Fruitcake, Heirloom Recipes and Memories of Truman Capote and Cousin Sook, UNC Press 2010, $15.00 paper, 78 pages

It’s fruitcake season, and it’s about time we all participated, instead of making snide jokes about doorstops. And if I can’t convince you certainly Truman Capote can. In one of the loveliest essays ever written, A Christmas Memory, Capote recalls the seasonal rituals of his eccentric Cousin Sook, who would, every year make her fruitcakes for holiday delivery to her neighbors, always reserving one to send to President Franklin Roosevelt.
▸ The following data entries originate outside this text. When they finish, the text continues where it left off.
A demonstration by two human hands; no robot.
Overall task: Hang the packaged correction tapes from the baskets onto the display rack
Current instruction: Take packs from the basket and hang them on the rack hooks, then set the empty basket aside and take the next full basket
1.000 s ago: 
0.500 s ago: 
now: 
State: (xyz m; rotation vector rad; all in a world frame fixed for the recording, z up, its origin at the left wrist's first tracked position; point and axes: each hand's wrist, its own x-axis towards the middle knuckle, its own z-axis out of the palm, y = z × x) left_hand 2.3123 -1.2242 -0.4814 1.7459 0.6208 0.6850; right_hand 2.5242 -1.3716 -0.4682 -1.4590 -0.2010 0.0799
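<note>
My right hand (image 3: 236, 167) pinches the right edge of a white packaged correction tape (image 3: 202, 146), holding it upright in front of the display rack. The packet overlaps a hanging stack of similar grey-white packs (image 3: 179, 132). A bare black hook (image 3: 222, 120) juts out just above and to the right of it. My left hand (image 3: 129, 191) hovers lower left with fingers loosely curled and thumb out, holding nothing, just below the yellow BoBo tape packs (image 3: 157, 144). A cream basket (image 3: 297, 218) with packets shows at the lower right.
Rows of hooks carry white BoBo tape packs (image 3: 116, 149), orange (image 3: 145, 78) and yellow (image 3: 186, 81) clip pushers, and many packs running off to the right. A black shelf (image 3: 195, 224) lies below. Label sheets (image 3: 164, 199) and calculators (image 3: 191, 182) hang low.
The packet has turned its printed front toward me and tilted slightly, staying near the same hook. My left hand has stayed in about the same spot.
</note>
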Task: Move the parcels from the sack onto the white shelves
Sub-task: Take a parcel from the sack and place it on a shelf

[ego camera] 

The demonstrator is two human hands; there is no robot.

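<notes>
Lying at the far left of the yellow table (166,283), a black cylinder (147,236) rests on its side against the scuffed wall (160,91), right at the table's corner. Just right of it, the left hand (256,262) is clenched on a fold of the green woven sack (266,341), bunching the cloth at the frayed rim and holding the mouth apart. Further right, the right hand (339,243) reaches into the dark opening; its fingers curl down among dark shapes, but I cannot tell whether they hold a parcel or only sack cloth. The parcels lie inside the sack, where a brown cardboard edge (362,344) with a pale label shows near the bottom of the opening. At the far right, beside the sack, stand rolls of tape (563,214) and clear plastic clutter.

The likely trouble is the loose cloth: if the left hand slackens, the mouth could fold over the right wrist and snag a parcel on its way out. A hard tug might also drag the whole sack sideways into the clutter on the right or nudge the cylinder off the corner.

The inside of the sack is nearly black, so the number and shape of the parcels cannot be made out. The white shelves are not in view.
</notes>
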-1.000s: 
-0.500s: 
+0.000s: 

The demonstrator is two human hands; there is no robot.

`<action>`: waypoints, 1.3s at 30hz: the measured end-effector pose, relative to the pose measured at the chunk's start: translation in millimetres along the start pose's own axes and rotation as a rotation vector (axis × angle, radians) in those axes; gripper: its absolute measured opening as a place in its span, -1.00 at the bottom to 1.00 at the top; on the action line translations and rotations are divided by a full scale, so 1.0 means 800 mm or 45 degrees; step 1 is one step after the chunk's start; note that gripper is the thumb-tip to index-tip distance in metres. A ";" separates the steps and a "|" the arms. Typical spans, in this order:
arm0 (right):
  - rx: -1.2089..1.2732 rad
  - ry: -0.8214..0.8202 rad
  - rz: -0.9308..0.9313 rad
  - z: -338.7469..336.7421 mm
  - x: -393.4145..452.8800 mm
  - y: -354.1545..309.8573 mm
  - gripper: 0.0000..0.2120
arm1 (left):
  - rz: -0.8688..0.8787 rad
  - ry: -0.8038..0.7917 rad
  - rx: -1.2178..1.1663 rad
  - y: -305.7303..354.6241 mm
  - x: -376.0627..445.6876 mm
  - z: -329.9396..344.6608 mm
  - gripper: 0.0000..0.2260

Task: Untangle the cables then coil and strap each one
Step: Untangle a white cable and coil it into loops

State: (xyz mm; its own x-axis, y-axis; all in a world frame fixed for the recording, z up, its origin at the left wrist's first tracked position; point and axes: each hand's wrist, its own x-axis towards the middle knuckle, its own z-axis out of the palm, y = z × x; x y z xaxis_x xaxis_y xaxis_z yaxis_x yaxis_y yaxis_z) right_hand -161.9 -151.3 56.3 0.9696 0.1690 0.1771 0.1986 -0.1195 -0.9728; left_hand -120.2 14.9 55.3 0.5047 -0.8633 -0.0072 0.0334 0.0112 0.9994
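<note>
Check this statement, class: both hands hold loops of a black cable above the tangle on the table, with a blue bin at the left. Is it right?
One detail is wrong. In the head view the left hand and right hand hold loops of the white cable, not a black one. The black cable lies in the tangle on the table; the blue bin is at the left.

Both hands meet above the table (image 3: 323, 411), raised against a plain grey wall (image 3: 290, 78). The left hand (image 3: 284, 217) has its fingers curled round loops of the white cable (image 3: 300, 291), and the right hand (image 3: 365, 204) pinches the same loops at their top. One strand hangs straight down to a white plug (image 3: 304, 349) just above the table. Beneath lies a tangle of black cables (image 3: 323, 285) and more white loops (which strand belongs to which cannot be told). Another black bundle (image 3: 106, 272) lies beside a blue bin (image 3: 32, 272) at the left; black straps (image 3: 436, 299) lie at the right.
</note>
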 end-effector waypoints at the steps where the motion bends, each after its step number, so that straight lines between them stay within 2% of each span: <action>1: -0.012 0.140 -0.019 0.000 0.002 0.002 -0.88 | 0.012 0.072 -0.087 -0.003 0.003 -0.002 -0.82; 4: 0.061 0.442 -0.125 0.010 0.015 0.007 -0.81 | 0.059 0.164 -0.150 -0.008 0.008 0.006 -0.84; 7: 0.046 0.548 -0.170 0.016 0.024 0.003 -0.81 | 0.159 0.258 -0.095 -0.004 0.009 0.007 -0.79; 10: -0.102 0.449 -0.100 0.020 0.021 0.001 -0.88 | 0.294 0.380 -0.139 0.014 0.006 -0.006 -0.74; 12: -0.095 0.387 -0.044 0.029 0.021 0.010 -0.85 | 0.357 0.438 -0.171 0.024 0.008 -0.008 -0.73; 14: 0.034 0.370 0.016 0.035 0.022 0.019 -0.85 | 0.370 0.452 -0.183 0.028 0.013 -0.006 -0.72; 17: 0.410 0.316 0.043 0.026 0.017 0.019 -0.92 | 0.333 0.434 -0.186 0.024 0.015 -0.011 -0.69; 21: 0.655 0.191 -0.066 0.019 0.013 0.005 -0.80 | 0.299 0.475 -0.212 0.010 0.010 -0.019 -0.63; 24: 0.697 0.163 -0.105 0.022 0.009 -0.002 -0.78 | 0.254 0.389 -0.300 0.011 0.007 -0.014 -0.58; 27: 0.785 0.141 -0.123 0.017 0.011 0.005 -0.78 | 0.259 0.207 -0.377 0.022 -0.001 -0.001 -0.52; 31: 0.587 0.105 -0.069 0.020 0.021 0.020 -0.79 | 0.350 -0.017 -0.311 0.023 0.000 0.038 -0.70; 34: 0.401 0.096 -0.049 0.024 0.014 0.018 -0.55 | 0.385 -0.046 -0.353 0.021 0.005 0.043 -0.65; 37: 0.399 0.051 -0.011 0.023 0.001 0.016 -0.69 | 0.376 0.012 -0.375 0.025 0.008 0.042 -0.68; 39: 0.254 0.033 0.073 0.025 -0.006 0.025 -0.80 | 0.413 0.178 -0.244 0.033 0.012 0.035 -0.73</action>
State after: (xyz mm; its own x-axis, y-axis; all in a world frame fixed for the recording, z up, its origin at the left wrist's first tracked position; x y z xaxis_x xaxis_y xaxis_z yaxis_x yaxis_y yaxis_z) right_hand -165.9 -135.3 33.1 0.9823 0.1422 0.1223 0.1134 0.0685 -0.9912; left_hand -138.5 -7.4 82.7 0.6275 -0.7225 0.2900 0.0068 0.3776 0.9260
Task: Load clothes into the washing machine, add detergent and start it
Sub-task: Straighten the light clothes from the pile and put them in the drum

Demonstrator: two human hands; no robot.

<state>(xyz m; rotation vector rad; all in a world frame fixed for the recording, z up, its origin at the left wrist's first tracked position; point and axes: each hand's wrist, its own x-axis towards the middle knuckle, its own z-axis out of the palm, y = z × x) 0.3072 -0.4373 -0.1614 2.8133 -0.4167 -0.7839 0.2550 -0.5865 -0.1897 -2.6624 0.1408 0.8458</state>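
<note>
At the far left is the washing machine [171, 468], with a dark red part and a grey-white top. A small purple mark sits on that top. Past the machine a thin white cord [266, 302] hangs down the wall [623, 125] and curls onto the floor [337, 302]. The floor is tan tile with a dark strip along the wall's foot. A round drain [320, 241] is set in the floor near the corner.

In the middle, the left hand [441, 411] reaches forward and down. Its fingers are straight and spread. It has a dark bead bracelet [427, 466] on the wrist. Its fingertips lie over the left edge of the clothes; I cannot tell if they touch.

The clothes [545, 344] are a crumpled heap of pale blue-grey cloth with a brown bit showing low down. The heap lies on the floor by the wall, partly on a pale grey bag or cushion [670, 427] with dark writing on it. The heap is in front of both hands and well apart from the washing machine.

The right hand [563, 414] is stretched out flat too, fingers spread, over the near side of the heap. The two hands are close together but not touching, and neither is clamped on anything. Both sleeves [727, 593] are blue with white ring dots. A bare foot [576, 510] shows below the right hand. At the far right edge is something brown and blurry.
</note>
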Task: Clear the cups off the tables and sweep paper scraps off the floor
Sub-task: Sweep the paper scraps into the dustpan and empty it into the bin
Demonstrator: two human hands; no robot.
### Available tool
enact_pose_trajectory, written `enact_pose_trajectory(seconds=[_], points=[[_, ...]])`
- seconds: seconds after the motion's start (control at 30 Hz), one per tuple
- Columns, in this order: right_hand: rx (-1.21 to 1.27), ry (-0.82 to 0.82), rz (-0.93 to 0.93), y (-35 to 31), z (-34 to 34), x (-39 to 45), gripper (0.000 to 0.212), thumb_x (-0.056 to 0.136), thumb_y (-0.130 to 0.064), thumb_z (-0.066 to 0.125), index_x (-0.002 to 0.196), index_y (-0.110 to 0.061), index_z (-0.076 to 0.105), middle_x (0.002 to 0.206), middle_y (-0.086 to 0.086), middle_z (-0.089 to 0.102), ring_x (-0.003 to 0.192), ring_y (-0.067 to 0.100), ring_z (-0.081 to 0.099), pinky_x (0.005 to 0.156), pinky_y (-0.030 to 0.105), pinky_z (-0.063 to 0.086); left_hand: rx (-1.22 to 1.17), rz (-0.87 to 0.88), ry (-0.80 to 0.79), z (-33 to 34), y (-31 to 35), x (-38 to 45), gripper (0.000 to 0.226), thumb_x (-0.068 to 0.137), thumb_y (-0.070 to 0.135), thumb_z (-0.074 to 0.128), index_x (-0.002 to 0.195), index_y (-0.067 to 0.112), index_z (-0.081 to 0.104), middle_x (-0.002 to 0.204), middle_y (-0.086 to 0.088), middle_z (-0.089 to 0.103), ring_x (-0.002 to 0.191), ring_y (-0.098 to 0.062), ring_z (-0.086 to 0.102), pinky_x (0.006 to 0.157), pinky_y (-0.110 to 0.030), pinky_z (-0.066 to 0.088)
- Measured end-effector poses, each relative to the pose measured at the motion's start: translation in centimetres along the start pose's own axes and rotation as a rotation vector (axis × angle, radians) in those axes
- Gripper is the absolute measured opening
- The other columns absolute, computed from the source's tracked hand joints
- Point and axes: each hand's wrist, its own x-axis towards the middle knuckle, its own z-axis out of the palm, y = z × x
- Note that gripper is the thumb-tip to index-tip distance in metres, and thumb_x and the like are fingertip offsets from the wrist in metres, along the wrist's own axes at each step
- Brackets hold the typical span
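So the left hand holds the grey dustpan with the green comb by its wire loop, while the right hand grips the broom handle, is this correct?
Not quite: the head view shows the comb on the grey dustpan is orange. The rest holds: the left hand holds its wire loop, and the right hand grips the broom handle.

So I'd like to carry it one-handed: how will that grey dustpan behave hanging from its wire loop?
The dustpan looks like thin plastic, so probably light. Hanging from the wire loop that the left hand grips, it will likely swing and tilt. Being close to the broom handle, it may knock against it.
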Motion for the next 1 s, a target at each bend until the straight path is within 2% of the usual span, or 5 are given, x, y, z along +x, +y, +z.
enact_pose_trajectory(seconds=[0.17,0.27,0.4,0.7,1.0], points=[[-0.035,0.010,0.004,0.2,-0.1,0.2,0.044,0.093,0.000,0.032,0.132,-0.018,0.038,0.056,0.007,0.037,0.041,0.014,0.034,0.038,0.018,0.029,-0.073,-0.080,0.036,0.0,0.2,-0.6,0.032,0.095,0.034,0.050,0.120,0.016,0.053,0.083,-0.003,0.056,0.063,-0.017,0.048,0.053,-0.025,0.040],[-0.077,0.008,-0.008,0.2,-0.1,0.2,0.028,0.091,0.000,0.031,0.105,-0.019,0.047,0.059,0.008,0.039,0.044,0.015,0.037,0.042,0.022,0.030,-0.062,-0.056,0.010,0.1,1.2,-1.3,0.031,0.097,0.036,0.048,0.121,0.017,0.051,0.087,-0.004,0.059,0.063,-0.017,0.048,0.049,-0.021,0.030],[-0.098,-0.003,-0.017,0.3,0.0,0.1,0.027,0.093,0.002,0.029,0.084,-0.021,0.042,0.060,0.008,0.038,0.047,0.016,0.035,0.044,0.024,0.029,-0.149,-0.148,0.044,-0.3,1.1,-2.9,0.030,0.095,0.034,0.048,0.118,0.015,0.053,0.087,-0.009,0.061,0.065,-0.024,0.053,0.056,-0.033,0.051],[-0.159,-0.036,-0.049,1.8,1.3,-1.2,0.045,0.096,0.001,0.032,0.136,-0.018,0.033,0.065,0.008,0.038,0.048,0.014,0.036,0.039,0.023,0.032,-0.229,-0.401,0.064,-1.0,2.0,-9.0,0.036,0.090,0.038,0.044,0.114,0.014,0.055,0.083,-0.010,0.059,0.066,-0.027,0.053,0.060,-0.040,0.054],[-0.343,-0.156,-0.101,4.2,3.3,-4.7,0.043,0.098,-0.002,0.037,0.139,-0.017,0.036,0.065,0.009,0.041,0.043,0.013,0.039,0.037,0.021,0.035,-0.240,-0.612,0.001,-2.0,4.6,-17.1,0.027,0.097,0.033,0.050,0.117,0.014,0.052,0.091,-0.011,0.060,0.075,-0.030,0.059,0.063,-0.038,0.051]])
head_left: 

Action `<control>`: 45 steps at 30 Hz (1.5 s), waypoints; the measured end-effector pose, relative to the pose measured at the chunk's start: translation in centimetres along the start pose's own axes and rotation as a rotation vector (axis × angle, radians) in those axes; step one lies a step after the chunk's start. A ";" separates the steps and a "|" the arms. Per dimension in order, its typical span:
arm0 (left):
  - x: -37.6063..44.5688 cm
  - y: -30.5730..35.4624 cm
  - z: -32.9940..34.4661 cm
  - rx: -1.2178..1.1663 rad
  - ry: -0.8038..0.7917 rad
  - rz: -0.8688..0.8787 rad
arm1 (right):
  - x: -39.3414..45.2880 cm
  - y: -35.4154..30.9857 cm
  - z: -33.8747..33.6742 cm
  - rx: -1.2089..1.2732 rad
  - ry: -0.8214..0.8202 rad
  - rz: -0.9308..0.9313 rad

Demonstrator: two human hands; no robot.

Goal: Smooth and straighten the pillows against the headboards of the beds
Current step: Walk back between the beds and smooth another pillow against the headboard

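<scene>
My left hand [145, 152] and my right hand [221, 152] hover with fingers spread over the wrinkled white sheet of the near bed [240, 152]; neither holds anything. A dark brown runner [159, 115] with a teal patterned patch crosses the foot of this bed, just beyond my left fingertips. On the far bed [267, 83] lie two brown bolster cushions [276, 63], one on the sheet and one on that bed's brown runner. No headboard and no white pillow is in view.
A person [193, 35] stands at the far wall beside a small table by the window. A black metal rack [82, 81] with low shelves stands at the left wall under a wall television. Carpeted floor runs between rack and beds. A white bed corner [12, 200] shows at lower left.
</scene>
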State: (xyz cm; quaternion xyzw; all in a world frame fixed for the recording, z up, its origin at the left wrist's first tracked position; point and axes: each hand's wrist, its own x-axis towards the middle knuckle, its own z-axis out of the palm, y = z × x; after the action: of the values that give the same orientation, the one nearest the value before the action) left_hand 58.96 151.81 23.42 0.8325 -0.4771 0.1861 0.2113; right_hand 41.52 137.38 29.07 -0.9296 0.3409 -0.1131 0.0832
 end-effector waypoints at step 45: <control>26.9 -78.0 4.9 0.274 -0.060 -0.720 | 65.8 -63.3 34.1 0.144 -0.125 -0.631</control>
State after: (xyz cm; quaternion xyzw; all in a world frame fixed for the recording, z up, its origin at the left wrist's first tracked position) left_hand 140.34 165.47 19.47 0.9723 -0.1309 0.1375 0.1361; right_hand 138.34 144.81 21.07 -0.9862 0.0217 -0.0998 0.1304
A bit of that essay is reproduced in Marie Rudisill’s book, another one of Tru’s cousins who has here assembled a selection of heirloom recipes for this much-maligned holiday treat.

And no matter what you think of fruitcake, there will be one here to tempt you–Chocolate, Civil War, Rainbow, Rum, and Flaming. Marshal your pecans, dried citron, coconut, candied orange peel, cinnamon, nutmeg, and allspice and review Rudisill’s tips, including using the traditionally southern White Lily Flour, which has less gluten than all-purpose flour, as well as the mysteries of dousing the cakes with liquor, storing, cutting, and serving.

Rudisill has convinced me that this is worth pursuing and besides, I like the idea of storing this old fashioned dessert and damn curious about what it will taste like. It’s fruitcake season because they should rest for months, absorbing the whisky and developing their flavor.

So, here’s my pecan fruitcake, (pages 52-53), a golden batter studded with fruit, then wrapped and ready to rest until Christmas. Tune in December (just in time for Cookie Swap) to see how it’s fared.

golden and sweet

see you in December...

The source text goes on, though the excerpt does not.